Protein identification and quantification by two-dimensional infrared spectroscopy: Implications for an all-optical proteomic platform

• Published in: Proceedings of the National Academy of Sciences - PNAS Vol. 105; no. 40; pp. 15352 - 15357
• Main Authors: Fournier, Frédéric, Gardner, Elizabeth M, Kedra, Darek A, Donaldson, Paul M, Guo, Rui, Butcher, Sarah A, Gould, Ian R, Willison, Keith R, Klug, David R
• Format: Journal Article
• Language: English
• Published: United States National Academy of Sciences 07.10.2008; National Acad Sciences
• Subjects: Amino acids; Amino Acids - analysis; Amino Acids - chemistry; Bioinformatics; Biological Sciences; Four wave mixing; Infrared radiation; Infrared spectroscopy; Molecules; Optics and Photonics; Peptide Mapping - methods; Proteins; Proteins - analysis; Proteins - chemistry; Proteomics; Proteomics - methods; Quantification; Ratios; Sensitivity and Specificity; Spectrophotometry, Infrared - methods; Spectroscopy; Spectrum analysis
• ISSN: 0027-8424; 1091-6490
• DOI: 10.1073/pnas.0805127105

Electron-vibration-vibration two-dimensional coherent spectroscopy, a variant of 2DIR, is shown to be a useful tool to differentiate a set of 10 proteins based on their amino acid content.

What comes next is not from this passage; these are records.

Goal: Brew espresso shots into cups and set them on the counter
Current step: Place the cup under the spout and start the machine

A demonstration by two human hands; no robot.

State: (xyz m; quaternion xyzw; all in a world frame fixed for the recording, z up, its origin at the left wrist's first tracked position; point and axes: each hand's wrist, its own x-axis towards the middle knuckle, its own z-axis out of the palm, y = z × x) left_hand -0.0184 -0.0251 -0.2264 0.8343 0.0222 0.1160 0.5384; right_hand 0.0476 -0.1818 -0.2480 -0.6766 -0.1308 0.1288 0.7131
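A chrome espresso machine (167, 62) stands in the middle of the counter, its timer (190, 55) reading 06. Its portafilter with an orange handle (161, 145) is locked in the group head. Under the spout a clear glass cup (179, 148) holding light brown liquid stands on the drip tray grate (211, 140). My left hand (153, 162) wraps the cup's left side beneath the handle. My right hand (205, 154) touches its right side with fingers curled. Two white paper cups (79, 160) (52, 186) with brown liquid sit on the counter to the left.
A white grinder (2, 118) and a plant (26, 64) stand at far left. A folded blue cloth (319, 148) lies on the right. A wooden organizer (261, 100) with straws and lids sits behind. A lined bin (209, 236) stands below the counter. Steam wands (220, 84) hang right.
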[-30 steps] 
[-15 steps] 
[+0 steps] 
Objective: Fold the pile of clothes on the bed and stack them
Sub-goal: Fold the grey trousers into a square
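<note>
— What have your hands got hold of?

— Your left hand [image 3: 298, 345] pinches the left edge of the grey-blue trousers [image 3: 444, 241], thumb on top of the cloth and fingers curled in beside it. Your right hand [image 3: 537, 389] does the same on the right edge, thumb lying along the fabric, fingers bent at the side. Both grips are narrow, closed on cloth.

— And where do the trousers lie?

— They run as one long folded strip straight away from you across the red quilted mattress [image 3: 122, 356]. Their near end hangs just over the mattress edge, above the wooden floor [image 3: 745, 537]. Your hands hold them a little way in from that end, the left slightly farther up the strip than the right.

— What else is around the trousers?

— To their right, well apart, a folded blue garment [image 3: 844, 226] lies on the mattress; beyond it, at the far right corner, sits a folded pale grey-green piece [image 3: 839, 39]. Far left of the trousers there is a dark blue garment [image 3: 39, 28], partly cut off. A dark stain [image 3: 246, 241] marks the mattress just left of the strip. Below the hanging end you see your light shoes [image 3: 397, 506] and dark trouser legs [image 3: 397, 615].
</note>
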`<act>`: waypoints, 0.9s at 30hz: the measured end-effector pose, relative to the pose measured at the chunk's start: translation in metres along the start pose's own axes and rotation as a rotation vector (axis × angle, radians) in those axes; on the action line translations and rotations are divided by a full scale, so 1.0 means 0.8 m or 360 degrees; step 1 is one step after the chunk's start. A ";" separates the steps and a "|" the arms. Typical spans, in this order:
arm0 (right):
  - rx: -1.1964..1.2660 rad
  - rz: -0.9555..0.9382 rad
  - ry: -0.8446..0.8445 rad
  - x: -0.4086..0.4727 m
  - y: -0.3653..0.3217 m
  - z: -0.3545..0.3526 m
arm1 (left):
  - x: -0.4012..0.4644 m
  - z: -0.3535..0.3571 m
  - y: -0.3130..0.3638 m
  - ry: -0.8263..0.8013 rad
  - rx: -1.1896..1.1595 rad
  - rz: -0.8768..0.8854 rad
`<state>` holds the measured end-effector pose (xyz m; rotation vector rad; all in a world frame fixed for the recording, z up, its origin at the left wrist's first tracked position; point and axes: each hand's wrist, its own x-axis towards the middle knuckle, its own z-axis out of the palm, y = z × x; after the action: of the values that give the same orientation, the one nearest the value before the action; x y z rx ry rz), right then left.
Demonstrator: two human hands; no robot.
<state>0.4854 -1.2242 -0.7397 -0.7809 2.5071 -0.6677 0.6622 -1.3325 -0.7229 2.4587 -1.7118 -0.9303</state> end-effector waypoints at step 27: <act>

Two-dimensional vibrational signatures of amino acid side chains are identified and the corresponding signal strengths used to quantify their levels by using a methyl vibrational feature as an internal reference. With the current apparatus, effective differentiation can be achieved in four to five minutes per protein, and our results suggest that this can be reduced to <1 min per protein by using the same technology. Finally, we show that absolute quantification of protein levels is relatively straightforward to achieve and discuss the potential of an all-optical high-throughput proteomic platform based on two-dimensional infrared spectroscopic measurements.